|
|
pmadm(1M) can be used to modify or remove authentication schemes (specified with -S "scheme"), and user IDs (specified with -i id).
For a given service, there may be non-null entries in either of these fields, in both fields, or in neither. Since authentication schemes can provide a user ID, it is important to understand when the user ID determined by the authentication scheme is used, versus when the user ID specified in the id field is used. The following table describes the four possible cases:
| Scheme | ID | Description |
|---|---|---|
| Specified | Null | Authentication is performed by the port monitor using the specified scheme.
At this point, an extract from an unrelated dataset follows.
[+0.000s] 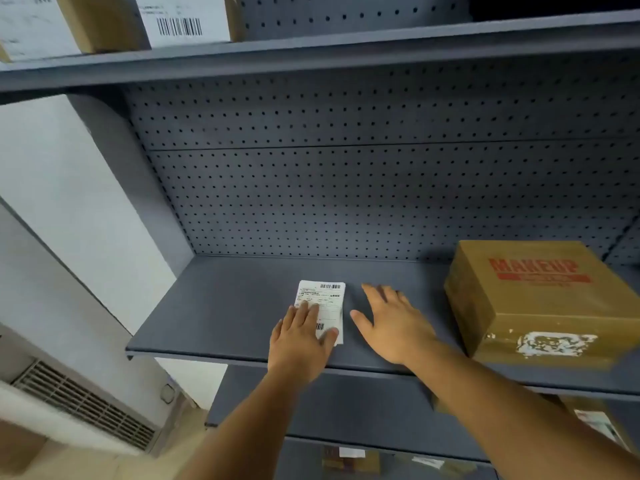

If authentication succeeds, the service is started with the ID determined by the scheme. If authentication fails, the service is not started. |
| Null | Specified | No authentication is performed by the port monitor. The service is started with the ID specified in the ``ID'' field. |
| Specified | Specified | The port monitor invokes the specified authentication scheme. If authentication succeeds, the service is started with the ID from the ``ID'' field. If authentication fails, the service is not started. |
| Null | Null | This is an error. The service will not start. |
When used with the -c option, the -S and -i options to pmadm manipulate the contents of the ``SCHEME'' and ``ID'' fields in the port monitor administrative file.
If either ``SCHEME'' or ``ID'' is null, the corresponding field will be empty and the authentication scheme or user ID will be effectively removed from the service line in the file.